5. The applicant does not believe that it would be in the best interests of the company or its members that it should be wound up. On this, if on nothing else, the applicant and the first respondent are agreed.

6. It is clear that unhappy differences have arisen between the brothers. The applicant’s case is that the differences are irreconcilable. I hope that they are not.

7. The applicant asserts, and the first respondent does not contest, that the applicant made a significant contribution to the establishment and development of the company and its business.

8. The remedy which the applicant seeks is that the first respondent should buy his shares in a manner supervised by the court, so as to ensure that he is properly paid for them. In principle, the first respondent is amenable to buying the applicant’s shares at a fair price. In his affidavit grounding the substantive application, the applicant suggests that the company “has a fair value of significantly more than €2m”. The first respondent contests the valuation of the company at in excess of €2 million and the methodology used to calculate that valuation. The first respondent suggests that the value of the company is something like €1.4 million.

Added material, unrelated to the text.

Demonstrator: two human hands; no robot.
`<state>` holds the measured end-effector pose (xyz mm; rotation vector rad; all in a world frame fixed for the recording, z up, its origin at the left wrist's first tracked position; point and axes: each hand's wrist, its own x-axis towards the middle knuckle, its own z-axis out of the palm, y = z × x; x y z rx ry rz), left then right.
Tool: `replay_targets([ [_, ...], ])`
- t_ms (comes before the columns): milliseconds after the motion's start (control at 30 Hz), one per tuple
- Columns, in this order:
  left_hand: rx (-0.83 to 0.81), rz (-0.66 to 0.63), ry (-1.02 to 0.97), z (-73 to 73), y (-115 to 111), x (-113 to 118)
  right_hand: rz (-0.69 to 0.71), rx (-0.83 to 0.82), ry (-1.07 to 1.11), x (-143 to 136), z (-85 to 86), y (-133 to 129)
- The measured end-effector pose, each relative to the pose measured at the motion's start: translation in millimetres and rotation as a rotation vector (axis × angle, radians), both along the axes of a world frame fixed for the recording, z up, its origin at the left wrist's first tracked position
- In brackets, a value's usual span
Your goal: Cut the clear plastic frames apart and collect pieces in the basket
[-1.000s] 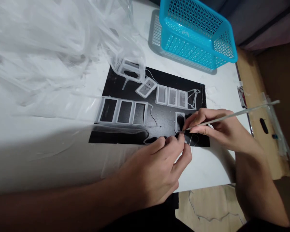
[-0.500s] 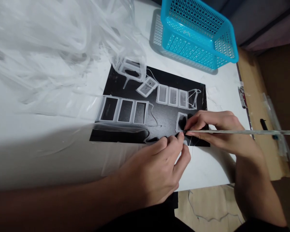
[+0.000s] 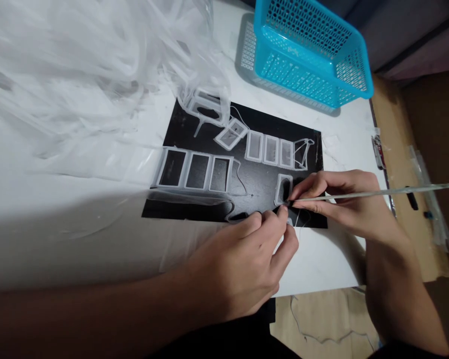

9. On 23rd April, 2018, the first respondent, by his solicitors, made an open offer to buy the applicant’s shares at a value to be independently determined by the court and on terms that the parties would bear their own costs, save in respect of the costs of the valuation in the event that the valuation should prove to be less than the respondent might have offered to pay or the applicant to take. That offer was made for the declared purpose of saving legal costs. The applicant responded that the proposal merited consideration “save in relation to the obvious questions of costs”. This proposal appears to have foundered on the applicant’s insistence that his costs be paid. The costs of the proceedings cannot not have been all that great at that stage. They will be a great deal more by now.

10. On 29th May, 2018, the first respondent made a further offer, again for the purpose of saving costs, that an independent expert valuer would be appointed for the purpose of valuing the applicant’s shares, on the basis that both parties would be bound by that valuation. The applicant was not amendable to this suggestion either. In a letter of 5th June, 2018, the applicant, by his solicitors, declared himself open to resolution on a consensual basis but only “in a process that is fair, and so transparent and balanced”. The applicant wanted the opportunity, at least in the first instance, to form his own view on value with appropriate professional advice, to which end, he said, he would require access to all relevant records and information.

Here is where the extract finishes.